Lesson 1: Word Families and Long Vowel Review

Getting Started

Facts and Definitions

  • Sentences begin with capital letters.
  • Word families are groups of words that share letters in common and have a similar sound.
  • Long vowel sounds say the letter names, as in /ā/ in "cake" and /ī/ in "kite."
  • Long vowel sounds can be spelled in many different ways.
  • Silent e has many jobs. One of its most important jobs is to make a vowel say its name, as in "late" and "note."

Lesson Focus

  • Sight words for Lesson 1: "along," "while"
  • Word families for Lesson 1: at, ap, an, ab, ag, ad, am, in, it, ig, op, og, ot, un, ut, ug, ub, en, et, eg, ed
  • Word building for Lesson 1: adding silent e to make a long vowel sound


  • Distinguish long and short vowels when reading regularly spelled one-syllable words
  • Know spelling-sound correspondences for additional common vowel teams
  • Identify words with inconsistent but common spelling-sound correspondences
  • Recognize and read grade-appropriate irregularly spelled words
  • Read with sufficient accuracy and fluency to support comprehension
  • Read grade-level text with purpose and understanding
  • Read grade-level text orally with accuracy, appropriate rate, and expression on successive readings
  • Use context to confirm or self-correct word recognition and understanding, rereading as necessary


  • binder or large accordion folder
  • colored pencils
  • glue or glue stick
  • handwriting paper* (Introduction - optional)
  • index cards (kit)
  • laminated writing sheet (kit)
  • lowercase letter cards (kit)
  • readers (kit)
  • scissors
  • Shared Reading book (kit)
  • sight word cards (kit)
  • thin dry-erase markers (kit)
  • word building cards (kit)

* - denotes an optional material that may or may not be needed


Materials: binder or large accordion folder, colored pencils, glue or glue stick, handwriting paper*, index cards (kit), laminated writing sheet (kit), lowercase letter cards (kit), readers (kit), scissors, Shared Reading book (kit), sight word cards (kit), thin dry-erase markers (kit), word building cards (kit)
This unit begins with a review of the concepts covered in Age 5-7 Reading. Note that some children will need extra time to work with these words and patterns. This may mean that some lessons will take more than five days to complete. Be sure that your child has a good grasp of the material reviewed in the first four lessons before you move on to new material.
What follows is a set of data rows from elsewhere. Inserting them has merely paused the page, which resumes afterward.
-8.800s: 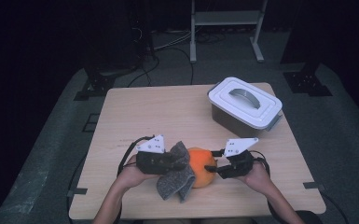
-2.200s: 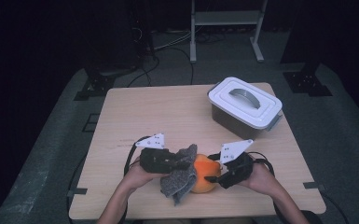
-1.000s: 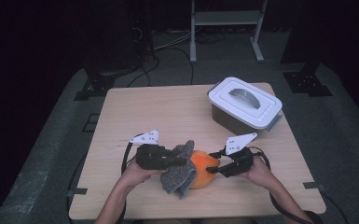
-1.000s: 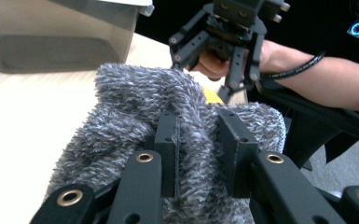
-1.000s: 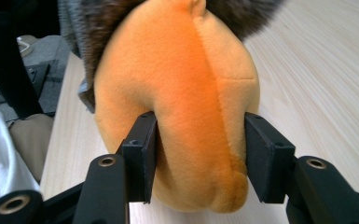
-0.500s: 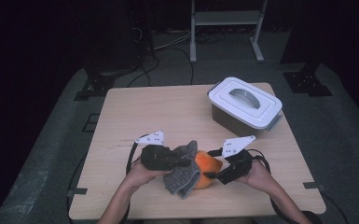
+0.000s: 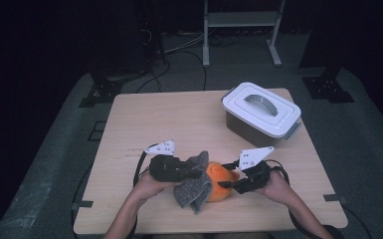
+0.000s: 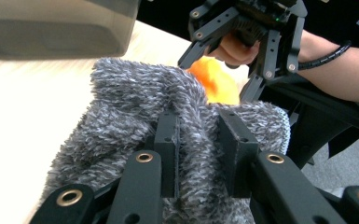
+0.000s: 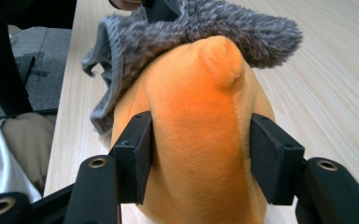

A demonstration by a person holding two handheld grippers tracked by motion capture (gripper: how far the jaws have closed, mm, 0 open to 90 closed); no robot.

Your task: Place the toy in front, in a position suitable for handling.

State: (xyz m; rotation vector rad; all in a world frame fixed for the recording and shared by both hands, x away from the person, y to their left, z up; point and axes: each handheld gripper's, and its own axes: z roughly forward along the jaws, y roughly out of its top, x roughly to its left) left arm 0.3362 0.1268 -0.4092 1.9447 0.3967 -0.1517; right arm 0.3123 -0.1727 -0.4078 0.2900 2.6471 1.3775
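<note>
An orange plush toy (image 7: pixel 219 182) lies near the table's front edge, half covered by a grey fuzzy knit piece (image 7: pixel 194 189). My left gripper (image 7: pixel 195 171) comes in from the left and is shut on a fold of the grey knit (image 8: pixel 130 93); its own view looks past the orange plush (image 8: pixel 214 81) to the other gripper (image 8: pixel 242 42). My right gripper (image 7: pixel 230 182) comes in from the right. Its jaws have just been closing, and both pads now press the sides of the orange plush (image 9: pixel 200 116), with the grey knit (image 9: pixel 205 23) draped over its far end.
A white lidded box (image 7: pixel 261 112) with a grey handle stands at the table's back right. The wooden table (image 7: pixel 169 119) is bare at the back left. Cables and stand legs lie on the dark floor beyond.
The right gripper pulled slightly away from the orange plush, then came back onto it. The left gripper kept its hold on the grey knit and stayed put.
</note>
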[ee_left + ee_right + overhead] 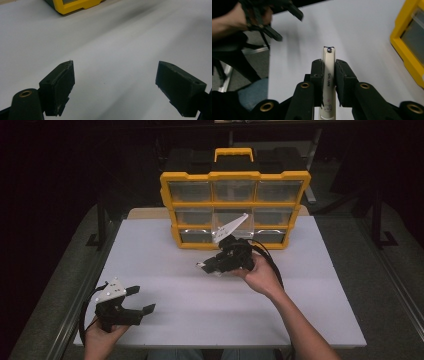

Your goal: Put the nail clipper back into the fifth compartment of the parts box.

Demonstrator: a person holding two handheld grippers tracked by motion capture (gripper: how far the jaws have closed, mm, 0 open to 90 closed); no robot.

During this lesson, your child will review short and long vowel word families and the role of silent e in long vowel sounds. He will also work with the following sight words: "along" and "while." Most words in this lesson should be review for him.

Moving forward, letters are written as themselves, while sounds are written inside slash marks. For example, the letter s will be written as s. The sound of s (ssss) will be written as /s/.
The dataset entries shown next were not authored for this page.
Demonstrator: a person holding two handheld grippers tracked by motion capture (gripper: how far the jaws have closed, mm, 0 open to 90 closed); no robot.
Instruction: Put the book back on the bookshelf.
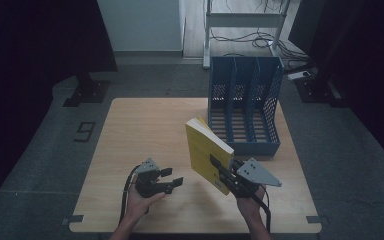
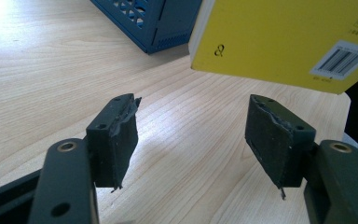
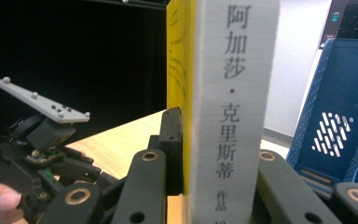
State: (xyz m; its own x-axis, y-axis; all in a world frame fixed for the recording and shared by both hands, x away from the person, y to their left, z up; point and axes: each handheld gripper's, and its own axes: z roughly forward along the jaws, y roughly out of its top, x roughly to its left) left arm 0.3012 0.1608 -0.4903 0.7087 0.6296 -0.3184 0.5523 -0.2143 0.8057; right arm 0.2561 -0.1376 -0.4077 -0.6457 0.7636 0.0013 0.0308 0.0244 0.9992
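Now mid-carry: yellow book (image 1: 207, 152) upright above bench (image 1: 130, 135), clamped in right gripper (image 1: 225, 172) jaws. Left gripper (image 1: 172, 179) jaws wide, empty. Next, prob.: slot into blue file rack (image 1: 244, 107), spine aligned w/ compartment.

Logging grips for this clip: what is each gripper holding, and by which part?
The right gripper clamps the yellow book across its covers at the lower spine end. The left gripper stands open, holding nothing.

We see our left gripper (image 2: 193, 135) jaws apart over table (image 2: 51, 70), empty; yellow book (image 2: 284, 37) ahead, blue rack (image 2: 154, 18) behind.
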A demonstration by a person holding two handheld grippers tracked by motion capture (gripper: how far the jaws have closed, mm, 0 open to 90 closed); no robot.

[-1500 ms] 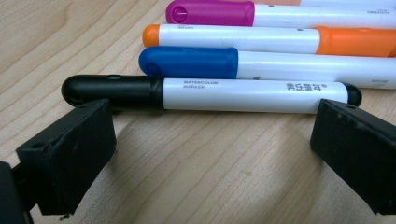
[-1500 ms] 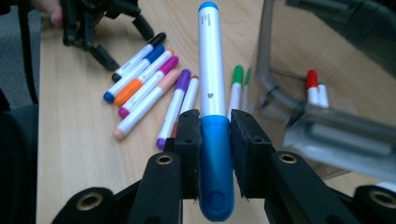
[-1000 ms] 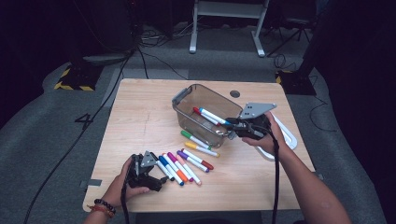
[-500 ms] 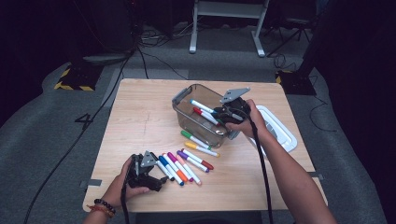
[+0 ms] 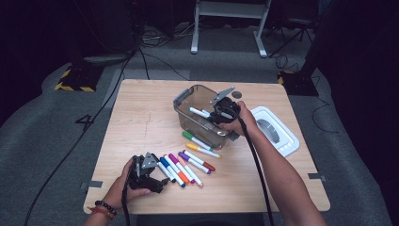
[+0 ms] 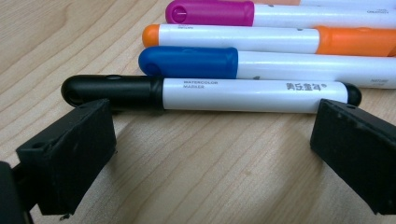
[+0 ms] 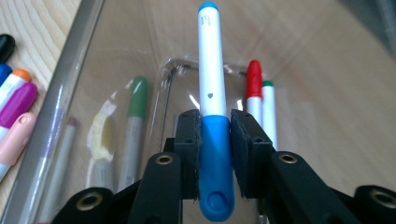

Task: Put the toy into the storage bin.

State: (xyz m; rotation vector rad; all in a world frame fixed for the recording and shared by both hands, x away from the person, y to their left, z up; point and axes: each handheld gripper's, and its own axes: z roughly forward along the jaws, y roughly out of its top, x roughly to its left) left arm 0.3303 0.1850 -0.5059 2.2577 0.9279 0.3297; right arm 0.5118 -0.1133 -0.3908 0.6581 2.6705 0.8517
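My right hand-held gripper (image 7: 215, 128) clamps a light-blue-capped white marker (image 7: 212, 84) over the clear plastic bin (image 5: 188, 101) near the surface's far edge; it isn't dropped yet. About nine loose markers (image 5: 188, 162) wait toward the near edge, where my left hand-held gripper (image 6: 210, 144) gapes wide before the black-capped marker (image 6: 210, 93).

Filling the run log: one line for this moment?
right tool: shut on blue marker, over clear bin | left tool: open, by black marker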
When sounding out written words, be sure to point to the letters as you make their sounds. When using the letter cards to make words, use the lowercase letters because lowercase letters are more common than uppercase letters in print. Note that a laminated writing sheet is included in the kit. Your child can use the sheet to practice on, or you can use it to model how to write a word.
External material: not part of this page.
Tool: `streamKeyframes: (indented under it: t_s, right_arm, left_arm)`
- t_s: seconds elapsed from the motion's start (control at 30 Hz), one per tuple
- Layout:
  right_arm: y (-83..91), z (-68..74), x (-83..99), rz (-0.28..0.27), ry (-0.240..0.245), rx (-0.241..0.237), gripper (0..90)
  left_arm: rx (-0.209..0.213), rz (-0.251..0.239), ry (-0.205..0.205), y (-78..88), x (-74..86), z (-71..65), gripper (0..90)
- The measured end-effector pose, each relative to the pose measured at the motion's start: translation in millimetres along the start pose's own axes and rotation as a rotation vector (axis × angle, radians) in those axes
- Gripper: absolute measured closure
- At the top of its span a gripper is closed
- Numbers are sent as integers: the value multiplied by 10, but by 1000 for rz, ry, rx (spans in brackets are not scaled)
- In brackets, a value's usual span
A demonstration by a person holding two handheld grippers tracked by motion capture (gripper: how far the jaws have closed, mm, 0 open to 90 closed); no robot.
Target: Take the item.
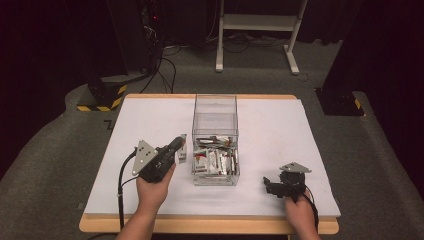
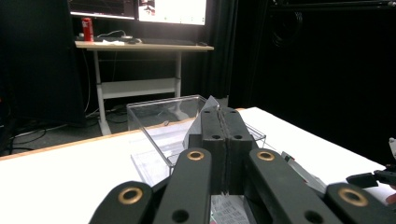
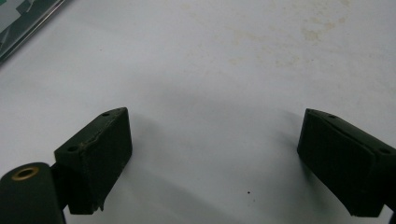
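Observation:
My left gripper [image 1: 179,143] is raised just left of a clear plastic box [image 1: 215,140], shut on a thin silver packet [image 1: 183,150]. In the left gripper view the jaws [image 2: 222,114] are pressed together with the packet's corner [image 2: 211,101] sticking out past their tips, and the clear box [image 2: 161,123] lies beyond. Several similar packets [image 1: 215,160] lie in the near half of the box. My right gripper [image 1: 268,185] rests low on the white table [image 1: 280,130] to the right of the box. It stands wide open [image 3: 215,123] with only bare table between its fingers.
The box's corner [image 3: 21,21] shows at the top left of the right gripper view. Beyond the table stand a white desk frame [image 1: 255,22] and two yellow-and-black striped bases [image 1: 102,97] on the floor. A desk with monitors [image 2: 140,44] is in the distance.

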State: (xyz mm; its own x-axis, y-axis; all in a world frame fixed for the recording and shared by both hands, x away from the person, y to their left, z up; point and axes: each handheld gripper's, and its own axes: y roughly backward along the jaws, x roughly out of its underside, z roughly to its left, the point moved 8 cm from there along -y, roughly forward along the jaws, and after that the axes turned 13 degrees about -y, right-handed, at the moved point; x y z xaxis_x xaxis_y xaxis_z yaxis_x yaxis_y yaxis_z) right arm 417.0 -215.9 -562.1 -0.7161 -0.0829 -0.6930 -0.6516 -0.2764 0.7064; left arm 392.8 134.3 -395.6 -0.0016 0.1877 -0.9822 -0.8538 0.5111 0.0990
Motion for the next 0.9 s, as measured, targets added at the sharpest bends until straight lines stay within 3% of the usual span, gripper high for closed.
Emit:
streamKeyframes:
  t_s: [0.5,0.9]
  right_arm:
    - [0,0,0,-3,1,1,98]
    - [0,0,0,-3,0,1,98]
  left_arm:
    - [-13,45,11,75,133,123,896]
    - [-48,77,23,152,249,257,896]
In many activities, modifications are suggested for students who may struggle with writing skills. Feel free to adapt activities further as needed by taking turns writing, reducing the number of words your child writes, and so on. If your child needs the support of handwriting paper as he writes, he can complete his writing on handwriting paper as needed.

Your child should have recall of about 100 sight words, and he'll add to these over the course of this year. These are high-frequency words that will appear in his readers and other lesson materials.

The "Age 5-7 Sight Words, Part 1" page shows a group of sight words covered in the Age 5-7 level of reading. These sight words all appear in this lesson's readers. Ask your child to read this list aloud. Keep track of words he may struggle with. For example, you can make a light mark in the box beside words he needs to continue reviewing, and you might make flashcards of words that he needs to practice reading. (If you have the sight word cards from the Age 5-7 kit, you can use those for practice.)
Student Activity Page
NOTE: If you need a reminder about any terms or rules introduced in this unit, refer to the Unit Review Sheet for definitions and descriptions. This page also summarizes the terms and principles that your child is introduced to in each lesson.